= YOUR TASK =
From the entries below, return exactly the lines beginning at the one that contains "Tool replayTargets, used" and ending at the one that contains "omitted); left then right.", both of them included, and only those lines.

Source records

%%

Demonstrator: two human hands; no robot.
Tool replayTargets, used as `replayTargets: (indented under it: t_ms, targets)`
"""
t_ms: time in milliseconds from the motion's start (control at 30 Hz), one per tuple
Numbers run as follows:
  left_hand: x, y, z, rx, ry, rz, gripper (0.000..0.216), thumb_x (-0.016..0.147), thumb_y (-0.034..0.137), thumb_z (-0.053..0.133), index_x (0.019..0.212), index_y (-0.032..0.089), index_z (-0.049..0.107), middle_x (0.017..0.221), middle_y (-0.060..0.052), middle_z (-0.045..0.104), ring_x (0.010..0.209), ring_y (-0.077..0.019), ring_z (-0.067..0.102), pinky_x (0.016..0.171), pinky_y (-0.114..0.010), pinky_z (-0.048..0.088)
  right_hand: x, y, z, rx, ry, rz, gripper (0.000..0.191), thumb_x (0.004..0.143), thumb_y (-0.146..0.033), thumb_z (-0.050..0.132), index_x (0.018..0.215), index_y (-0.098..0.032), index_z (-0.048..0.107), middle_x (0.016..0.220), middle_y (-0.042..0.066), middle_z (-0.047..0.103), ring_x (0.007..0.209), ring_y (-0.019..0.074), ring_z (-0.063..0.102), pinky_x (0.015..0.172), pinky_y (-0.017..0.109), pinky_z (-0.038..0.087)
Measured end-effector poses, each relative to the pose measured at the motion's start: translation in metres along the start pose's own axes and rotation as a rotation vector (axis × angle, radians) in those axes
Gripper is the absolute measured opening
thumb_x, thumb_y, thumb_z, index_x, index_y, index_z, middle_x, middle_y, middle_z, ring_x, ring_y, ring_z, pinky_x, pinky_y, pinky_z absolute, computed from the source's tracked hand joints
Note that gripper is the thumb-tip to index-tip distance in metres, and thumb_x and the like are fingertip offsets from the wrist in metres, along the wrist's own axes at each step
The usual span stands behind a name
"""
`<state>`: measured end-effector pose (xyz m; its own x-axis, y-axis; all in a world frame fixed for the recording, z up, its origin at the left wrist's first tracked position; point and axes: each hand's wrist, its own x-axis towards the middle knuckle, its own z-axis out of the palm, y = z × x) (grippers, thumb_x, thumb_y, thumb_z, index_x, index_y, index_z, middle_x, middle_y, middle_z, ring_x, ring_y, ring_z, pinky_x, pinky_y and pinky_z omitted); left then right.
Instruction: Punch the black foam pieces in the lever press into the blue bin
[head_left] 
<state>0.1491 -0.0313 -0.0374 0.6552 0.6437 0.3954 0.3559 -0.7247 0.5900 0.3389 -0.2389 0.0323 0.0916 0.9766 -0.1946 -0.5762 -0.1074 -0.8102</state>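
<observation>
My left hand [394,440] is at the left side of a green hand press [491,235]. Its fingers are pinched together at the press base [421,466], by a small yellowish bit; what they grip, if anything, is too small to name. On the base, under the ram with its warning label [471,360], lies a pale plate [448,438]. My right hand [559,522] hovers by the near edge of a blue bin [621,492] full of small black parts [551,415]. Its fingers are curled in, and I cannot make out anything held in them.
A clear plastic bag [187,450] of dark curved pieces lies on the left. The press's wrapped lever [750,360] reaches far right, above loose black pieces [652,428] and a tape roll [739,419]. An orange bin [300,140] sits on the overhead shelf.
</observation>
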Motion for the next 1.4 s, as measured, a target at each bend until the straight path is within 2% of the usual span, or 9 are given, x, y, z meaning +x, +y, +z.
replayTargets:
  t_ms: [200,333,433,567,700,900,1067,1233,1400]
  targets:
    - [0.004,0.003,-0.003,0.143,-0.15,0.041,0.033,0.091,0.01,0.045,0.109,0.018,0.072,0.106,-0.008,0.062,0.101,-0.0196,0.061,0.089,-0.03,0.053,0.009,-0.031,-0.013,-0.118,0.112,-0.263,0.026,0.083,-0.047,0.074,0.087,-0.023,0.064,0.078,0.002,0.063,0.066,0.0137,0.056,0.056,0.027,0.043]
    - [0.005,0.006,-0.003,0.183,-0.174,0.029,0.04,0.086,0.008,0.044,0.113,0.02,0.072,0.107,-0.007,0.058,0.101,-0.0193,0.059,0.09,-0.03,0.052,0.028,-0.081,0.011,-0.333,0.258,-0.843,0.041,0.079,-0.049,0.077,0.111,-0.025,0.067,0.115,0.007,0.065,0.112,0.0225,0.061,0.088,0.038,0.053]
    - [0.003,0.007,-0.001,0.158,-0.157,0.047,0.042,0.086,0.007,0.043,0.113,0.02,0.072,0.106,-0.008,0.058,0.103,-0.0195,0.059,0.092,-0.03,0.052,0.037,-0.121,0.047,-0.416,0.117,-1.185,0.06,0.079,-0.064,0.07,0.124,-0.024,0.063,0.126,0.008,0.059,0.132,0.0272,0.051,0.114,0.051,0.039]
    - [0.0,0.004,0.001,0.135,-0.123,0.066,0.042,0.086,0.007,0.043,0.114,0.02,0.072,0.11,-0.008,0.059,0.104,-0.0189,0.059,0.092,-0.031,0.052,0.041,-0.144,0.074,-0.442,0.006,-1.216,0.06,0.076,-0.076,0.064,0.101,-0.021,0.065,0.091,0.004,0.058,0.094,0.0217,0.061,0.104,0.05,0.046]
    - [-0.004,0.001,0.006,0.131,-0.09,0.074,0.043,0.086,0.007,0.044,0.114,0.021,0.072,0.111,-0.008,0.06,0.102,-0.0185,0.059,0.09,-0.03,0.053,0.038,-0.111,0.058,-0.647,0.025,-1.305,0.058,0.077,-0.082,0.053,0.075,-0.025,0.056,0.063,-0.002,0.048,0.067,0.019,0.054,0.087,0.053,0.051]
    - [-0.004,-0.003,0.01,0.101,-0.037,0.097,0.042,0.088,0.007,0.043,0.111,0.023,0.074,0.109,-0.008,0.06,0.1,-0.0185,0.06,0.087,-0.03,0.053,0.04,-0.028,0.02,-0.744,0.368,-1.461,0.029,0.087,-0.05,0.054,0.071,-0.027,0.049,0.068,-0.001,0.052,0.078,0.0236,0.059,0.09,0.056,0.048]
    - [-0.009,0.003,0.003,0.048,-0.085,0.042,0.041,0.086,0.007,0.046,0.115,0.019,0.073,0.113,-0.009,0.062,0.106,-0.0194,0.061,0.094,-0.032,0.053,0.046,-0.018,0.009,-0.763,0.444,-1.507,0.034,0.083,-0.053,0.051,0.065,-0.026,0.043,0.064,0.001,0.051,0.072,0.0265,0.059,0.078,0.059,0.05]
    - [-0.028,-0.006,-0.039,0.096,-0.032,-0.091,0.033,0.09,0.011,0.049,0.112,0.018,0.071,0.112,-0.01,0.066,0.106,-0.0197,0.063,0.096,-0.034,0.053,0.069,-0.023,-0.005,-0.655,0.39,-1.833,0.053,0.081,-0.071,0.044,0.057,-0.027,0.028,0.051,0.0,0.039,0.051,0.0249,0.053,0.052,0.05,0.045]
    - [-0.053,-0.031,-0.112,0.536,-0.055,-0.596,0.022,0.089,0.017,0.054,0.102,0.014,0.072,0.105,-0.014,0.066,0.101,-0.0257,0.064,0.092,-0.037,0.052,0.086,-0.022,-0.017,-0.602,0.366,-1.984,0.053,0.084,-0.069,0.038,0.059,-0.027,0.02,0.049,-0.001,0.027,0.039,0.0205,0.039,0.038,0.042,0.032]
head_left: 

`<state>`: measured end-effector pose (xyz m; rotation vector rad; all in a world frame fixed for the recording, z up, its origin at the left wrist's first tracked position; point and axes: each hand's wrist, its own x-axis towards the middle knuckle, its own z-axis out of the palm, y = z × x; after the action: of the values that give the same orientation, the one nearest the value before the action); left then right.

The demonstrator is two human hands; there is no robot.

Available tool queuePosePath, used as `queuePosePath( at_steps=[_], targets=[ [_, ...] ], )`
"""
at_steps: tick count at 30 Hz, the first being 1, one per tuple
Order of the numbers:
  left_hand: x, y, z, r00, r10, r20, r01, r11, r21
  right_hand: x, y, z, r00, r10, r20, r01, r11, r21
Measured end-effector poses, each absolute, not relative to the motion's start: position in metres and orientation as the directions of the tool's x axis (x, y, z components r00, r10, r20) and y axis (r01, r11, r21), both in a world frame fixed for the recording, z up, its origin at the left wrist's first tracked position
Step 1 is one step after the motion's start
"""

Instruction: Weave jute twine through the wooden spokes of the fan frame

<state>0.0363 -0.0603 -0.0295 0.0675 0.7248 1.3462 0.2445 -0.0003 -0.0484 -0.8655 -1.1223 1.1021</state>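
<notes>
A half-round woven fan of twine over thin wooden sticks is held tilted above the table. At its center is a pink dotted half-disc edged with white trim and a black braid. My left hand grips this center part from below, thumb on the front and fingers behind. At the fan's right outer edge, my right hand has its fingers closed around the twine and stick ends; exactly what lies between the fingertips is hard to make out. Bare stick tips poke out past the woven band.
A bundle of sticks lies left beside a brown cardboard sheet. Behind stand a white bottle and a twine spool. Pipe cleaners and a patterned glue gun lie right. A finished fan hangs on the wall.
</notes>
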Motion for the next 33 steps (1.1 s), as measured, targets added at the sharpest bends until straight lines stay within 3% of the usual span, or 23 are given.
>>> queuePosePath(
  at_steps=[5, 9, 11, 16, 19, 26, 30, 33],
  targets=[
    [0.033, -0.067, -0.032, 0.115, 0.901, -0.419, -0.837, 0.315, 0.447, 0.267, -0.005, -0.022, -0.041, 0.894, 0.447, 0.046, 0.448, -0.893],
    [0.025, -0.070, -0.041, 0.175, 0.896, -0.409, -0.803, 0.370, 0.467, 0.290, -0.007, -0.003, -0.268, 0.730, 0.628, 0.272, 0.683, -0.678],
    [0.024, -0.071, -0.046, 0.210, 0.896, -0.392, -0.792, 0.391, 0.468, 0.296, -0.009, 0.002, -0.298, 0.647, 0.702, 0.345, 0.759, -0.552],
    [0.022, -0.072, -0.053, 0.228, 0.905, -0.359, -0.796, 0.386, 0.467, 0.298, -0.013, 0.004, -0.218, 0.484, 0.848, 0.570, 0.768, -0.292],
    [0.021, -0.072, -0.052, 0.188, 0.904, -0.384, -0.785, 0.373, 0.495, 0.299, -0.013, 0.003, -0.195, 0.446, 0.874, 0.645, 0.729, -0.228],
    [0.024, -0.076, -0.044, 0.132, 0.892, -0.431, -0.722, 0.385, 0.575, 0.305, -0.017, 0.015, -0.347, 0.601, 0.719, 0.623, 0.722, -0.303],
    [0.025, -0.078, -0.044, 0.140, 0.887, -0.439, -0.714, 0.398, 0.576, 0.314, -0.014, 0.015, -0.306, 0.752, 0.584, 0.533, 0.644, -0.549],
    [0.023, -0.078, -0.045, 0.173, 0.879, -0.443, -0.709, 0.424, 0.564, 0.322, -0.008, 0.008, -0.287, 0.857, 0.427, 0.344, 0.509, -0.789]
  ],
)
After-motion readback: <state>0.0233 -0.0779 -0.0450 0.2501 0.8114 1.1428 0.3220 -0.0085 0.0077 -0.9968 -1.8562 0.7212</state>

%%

= REPLY =
Tool replayTargets, used as `replayTargets: (indented under it: t_ms, targets)`
"""
t_ms: time in milliseconds from the motion's start (control at 30 Hz), one per tuple
Numbers run as follows:
  left_hand: x, y, z, rx, ry, rz, gripper (0.000..0.216), thumb_x (-0.016..0.147), thumb_y (-0.034..0.137), thumb_z (-0.053..0.133), index_x (0.019..0.212), index_y (-0.032..0.089), index_z (-0.049..0.107), middle_x (0.017..0.221), middle_y (-0.060..0.052), middle_z (-0.045..0.104), ring_x (0.010..0.209), ring_y (-0.077..0.019), ring_z (-0.067..0.102), pinky_x (0.016..0.171), pinky_y (-0.114..0.010), pinky_z (-0.048..0.088)
  right_hand: x, y, z, rx, ry, rz, gripper (0.000..0.191), thumb_x (0.004..0.143), thumb_y (-0.146..0.033), thumb_z (-0.050..0.132), index_x (0.018..0.215), index_y (-0.098..0.032), index_z (-0.048..0.107), middle_x (0.016..0.220), middle_y (-0.042..0.066), middle_z (-0.047..0.103), ring_x (0.007..0.209), ring_y (-0.019..0.074), ring_z (-0.063..0.102), pinky_x (0.015..0.172), pinky_y (-0.017..0.109), pinky_z (-0.038..0.087)
Measured end-effector poses, each relative to the pose measured at the motion's start: translation in metres along the start pose's own axes and rotation as a rotation vector (axis × angle, radians) in those axes
Gripper is the absolute measured opening
thumb_x, thumb_y, thumb_z, index_x, index_y, index_z, middle_x, middle_y, middle_z, ring_x, ring_y, ring_z, pinky_x, pinky_y, pinky_z absolute, computed from the source's tracked hand joints
Note that gripper is the thumb-tip to index-tip distance in metres, and thumb_x and the like are fingertip offsets from the wrist in metres, along the wrist's own axes at each step
The usual span stands behind a name
"""
`<state>`: measured end-effector pose (xyz m; its own x-axis, y-axis; all in a world frame fixed for the recording, z up, its origin at the left wrist's first tracked position; point and axes: each hand's wrist, its own x-axis towards the middle knuckle, its own z-axis out of the palm, y = z × x) (grippers, thumb_x, thumb_y, thumb_z, index_x, index_y, index_z, middle_x, middle_y, middle_z, ring_x, ring_y, ring_z, pinky_x, pinky_y and pinky_z omitted); left then right.

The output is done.